Looking at the transformed multiple logistic regression coefficients, controlling for the other explanatory variables in the model, a one percent increase in a teams three point percentage leads to an extremely high likelihood (1 with 49 zeros after it) of making the playoffs. Once again the most important thing in the modern NBA is making 3-pointers.
probabilities = predict(Heinsohn, type = "response")
PlayoffsEstimates = ifelse(probabilities > 0.5, "Yes", "No")
PlayoffsReal = ifelse(NBA1819$Playoff == 1, "Yes", "No")
table(PlayoffsReal, PlayoffsEstimates)
## PlayoffsEstimates
## PlayoffsReal No Yes
## No 12 2
## Yes 2 14
cbind(NBA1819$Team, PlayoffsReal, PlayoffsEstimates)
## PlayoffsReal PlayoffsEstimates
## 1 "Atlanta Hawks" "No" "No"
## 2 "Boston Celtics" "Yes" "Yes"
## 3 "Brooklyn Nets" "Yes" "Yes"
## 4 "Charlotte Hornets" "No" "No"
## 5 "Chicago Bulls" "No" "No"
## 6 "Cleveland Cavaliers" "No" "No"
## 7 "Dallas Mavericks" "No" "No"
## 8 "Denver Nuggets" "Yes" "Yes"
## 9 "Detroit Pistons" "Yes" "No"
## 10 "Golden State Warriors" "Yes" "Yes"
## 11 "Houston Rockets" "Yes" "Yes"
## 12 "Indiana Pacers" "Yes" "Yes"
## 13 "Los Angeles Clippers" "Yes" "Yes"
## 14 "Los Angeles Lakers" "No" "No"
## 15 "Memphis Grizzlies" "No" "No"
## 16 "Miami Heat" "No" "Yes"
## 17 "Milwaukee Bucks" "Yes" "Yes"
## 18 "Minnesota Timberwolves" "No" "No"
## 19 "New Orleans Pelicans" "No" "No"
## 20 "New York Knicks" "No" "No"
## 21 "Oklahoma City Thunder" "Yes" "No"
## 22 "Orlando Magic" "Yes" "Yes"
## 23 "Philadelphia 76ers" "Yes" "Yes"
## 24 "Phoenix Suns" "No" "No"
## 25 "Portland Trail Blazers" "Yes" "Yes"

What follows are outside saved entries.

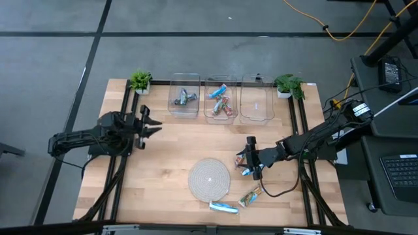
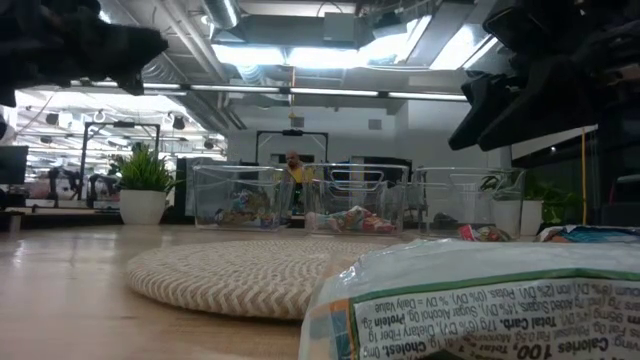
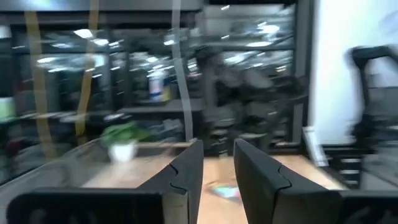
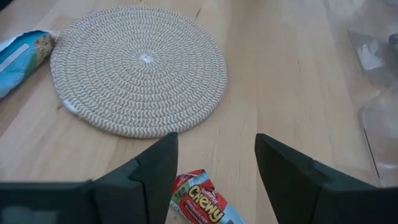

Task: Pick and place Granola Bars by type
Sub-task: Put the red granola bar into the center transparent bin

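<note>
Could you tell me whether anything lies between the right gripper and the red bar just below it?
Nothing visible does: the open right gripper hangs over the red bar, with bare table around; the woven mat lies apart.

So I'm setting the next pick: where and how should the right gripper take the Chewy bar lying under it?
Grip the Chewy bar across its narrow width, near mid-length, coming straight down. It lies flat on the table, apart from the woven mat, and the right gripper hangs open above it, one finger to each side.

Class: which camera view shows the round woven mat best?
The right wrist view: the woven mat shows whole, coils clear. The high view shows it small; the low view shows only its edge; the left wrist view misses it.
</note>
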Action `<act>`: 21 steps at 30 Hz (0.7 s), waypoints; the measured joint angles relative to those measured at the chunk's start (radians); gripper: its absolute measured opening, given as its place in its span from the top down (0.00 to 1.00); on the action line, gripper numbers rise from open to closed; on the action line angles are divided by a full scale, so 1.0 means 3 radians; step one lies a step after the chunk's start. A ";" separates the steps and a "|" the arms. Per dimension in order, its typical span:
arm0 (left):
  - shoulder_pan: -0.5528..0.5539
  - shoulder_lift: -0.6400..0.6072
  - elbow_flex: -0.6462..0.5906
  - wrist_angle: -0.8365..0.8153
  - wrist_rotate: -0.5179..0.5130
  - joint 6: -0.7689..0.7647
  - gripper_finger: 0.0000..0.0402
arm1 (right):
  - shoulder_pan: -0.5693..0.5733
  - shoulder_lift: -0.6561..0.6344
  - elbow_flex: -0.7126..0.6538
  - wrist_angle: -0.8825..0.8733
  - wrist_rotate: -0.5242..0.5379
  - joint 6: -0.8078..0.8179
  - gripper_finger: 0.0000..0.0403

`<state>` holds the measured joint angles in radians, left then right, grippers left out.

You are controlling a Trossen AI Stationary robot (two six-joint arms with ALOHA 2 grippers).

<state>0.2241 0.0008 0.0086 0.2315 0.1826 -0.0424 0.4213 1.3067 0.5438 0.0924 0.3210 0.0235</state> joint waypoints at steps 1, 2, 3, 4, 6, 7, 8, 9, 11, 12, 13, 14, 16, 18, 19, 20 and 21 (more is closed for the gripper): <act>0.0000 -0.0001 0.0000 -0.0031 -0.0107 0.0012 0.80 | 0.0000 0.0001 0.0000 -0.0001 0.0000 0.0001 0.46; 0.0000 -0.0001 0.0000 -0.0029 -0.0200 0.0021 0.80 | 0.0000 0.0000 0.0000 -0.0002 0.0000 0.0010 0.46; 0.0000 -0.0002 0.0000 -0.0051 -0.0289 0.0043 0.81 | 0.0000 0.0000 0.0000 -0.0006 0.0000 0.0030 0.46; 0.0000 -0.0001 0.0000 -0.0138 -0.0381 0.0057 0.81 | 0.0000 0.0000 0.0000 -0.0020 0.0000 0.0079 0.46; 0.0000 -0.0002 0.0000 -0.0399 -0.0522 0.0063 0.82 | 0.0000 0.0000 0.0000 -0.0057 -0.0002 0.0129 0.46; 0.0000 -0.0002 0.0000 -0.0496 -0.0574 0.0058 0.82 | 0.0000 0.0000 0.0000 -0.0078 -0.0006 0.0167 0.46; 0.0000 -0.0002 0.0000 -0.0590 -0.0620 0.0052 0.82 | 0.0000 0.0000 0.0000 -0.0101 -0.0016 0.0176 0.46; 0.0000 -0.0002 0.0000 -0.0705 -0.0658 0.0051 0.83 | 0.0000 0.0000 0.0000 -0.0122 -0.0017 0.0178 0.46; 0.0001 0.0006 0.0002 -0.0721 -0.0678 0.0091 0.83 | 0.0000 0.0001 0.0000 -0.0145 -0.0019 0.0172 0.46; 0.0001 0.0005 0.0001 -0.0682 -0.0667 0.0099 0.83 | 0.0000 0.0001 0.0000 -0.0146 -0.0022 0.0169 0.46; 0.0001 0.0004 0.0001 -0.0660 -0.0643 0.0105 0.83 | -0.0001 0.0000 0.0000 -0.0144 -0.0020 0.0169 0.46; 0.0001 0.0003 0.0001 -0.0672 -0.0607 0.0132 0.83 | -0.0001 0.0000 0.0000 -0.0143 -0.0020 0.0170 0.46; 0.0001 0.0004 0.0001 -0.0695 -0.0541 0.0173 0.83 | -0.0001 0.0001 0.0000 -0.0143 -0.0020 0.0170 0.46; 0.0000 0.0004 0.0001 -0.0711 -0.0551 0.0180 0.83 | -0.0001 0.0001 0.0000 -0.0143 -0.0022 0.0168 0.46; 0.0001 0.0005 0.0001 -0.0718 -0.0568 0.0178 0.83 | -0.0001 0.0000 0.0000 -0.0142 -0.0022 0.0167 0.46; 0.0001 0.0004 0.0001 -0.0718 -0.0571 0.0178 0.83 | -0.0001 0.0001 0.0000 -0.0140 -0.0022 0.0165 0.46; 0.0000 0.0006 0.0001 -0.0718 -0.0570 0.0178 0.83 | -0.0001 0.0001 0.0000 -0.0140 -0.0022 0.0161 0.46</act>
<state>0.2242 0.0025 0.0090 0.0161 0.0116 0.0111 0.4210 1.3070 0.5438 0.0505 0.3145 0.0717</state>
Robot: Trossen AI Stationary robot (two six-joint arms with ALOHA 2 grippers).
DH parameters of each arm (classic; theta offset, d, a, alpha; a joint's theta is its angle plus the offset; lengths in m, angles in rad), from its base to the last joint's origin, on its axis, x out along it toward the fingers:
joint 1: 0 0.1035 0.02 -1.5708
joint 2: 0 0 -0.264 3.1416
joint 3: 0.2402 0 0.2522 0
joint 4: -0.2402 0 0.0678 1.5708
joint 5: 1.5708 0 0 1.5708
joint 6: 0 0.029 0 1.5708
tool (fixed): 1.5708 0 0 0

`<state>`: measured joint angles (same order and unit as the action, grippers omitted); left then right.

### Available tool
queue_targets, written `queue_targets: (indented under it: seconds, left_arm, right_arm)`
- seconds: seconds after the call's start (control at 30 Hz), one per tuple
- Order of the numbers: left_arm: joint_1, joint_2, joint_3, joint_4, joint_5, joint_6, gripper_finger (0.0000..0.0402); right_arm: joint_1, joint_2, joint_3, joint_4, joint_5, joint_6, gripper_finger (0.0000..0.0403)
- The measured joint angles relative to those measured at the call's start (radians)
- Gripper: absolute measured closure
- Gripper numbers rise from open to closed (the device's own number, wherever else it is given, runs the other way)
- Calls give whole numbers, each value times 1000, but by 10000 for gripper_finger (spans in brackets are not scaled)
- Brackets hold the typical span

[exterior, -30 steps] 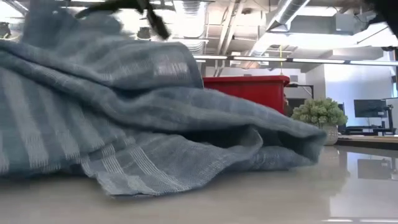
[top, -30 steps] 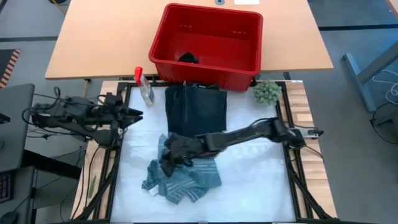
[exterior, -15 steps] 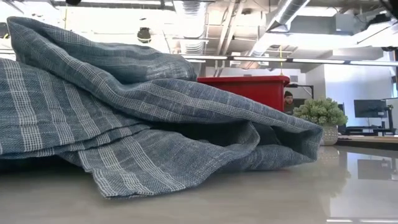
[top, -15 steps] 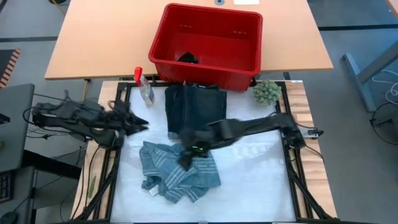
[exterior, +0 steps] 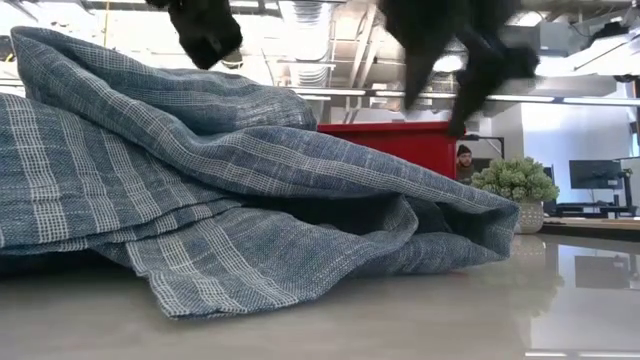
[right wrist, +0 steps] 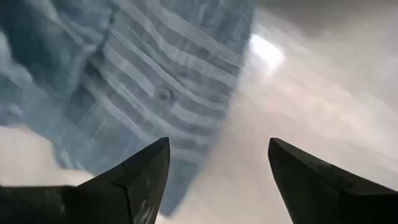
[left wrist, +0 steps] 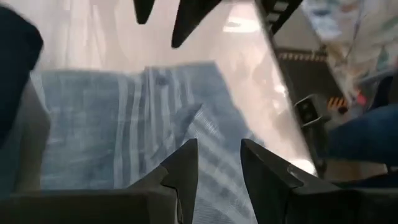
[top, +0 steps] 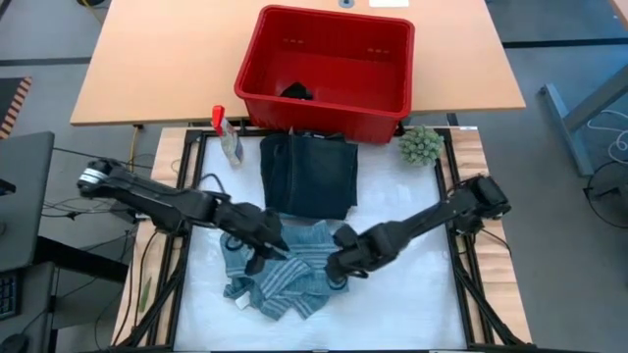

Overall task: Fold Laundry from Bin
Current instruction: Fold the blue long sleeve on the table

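White table (top: 412, 304) bears the crumpled striped shirt (top: 285, 270), no clear axis; left gripper (top: 257, 257) narrow, right gripper (top: 336, 273) wide, both empty above it.

we are in a robotics lab set inside an open-plan office. exposed ceiling ducts (exterior: 300, 20) and long strip lights (exterior: 560, 100) run overhead, and a computer monitor (exterior: 593, 174) stands on a desk behind a seated person (exterior: 463, 160). our white work surface (top: 412, 294) sits in a black metal frame (top: 461, 265) beside a wooden table (top: 157, 59), with cables (top: 59, 211) trailing over grey carpet (top: 579, 245).
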<state>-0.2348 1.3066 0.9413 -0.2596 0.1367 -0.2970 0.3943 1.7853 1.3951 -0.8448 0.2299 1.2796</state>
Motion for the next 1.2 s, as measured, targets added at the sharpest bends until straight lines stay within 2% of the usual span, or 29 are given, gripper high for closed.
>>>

## 26 "Sacramento Kings" "No" "Yes"
## 27 "San Antonio Spurs" "Yes" "Yes"
## 28 "Toronto Raptors" "Yes" "Yes"
## 29 "Utah Jazz" "Yes" "Yes"
## 30 "Washington Wizards" "No" "No"
The model incorrectly estimated (predicted) that the Pistons and the Thunder would not make the playoff when in fact they did, and it estimated (predicted) that the Heat and the Kings would make the playoff when in fact they did not. The model got 12 playoff teams out of 16 right which is not too bad.
If this model considered what conference a team was in (East or West) would it make even better predictions?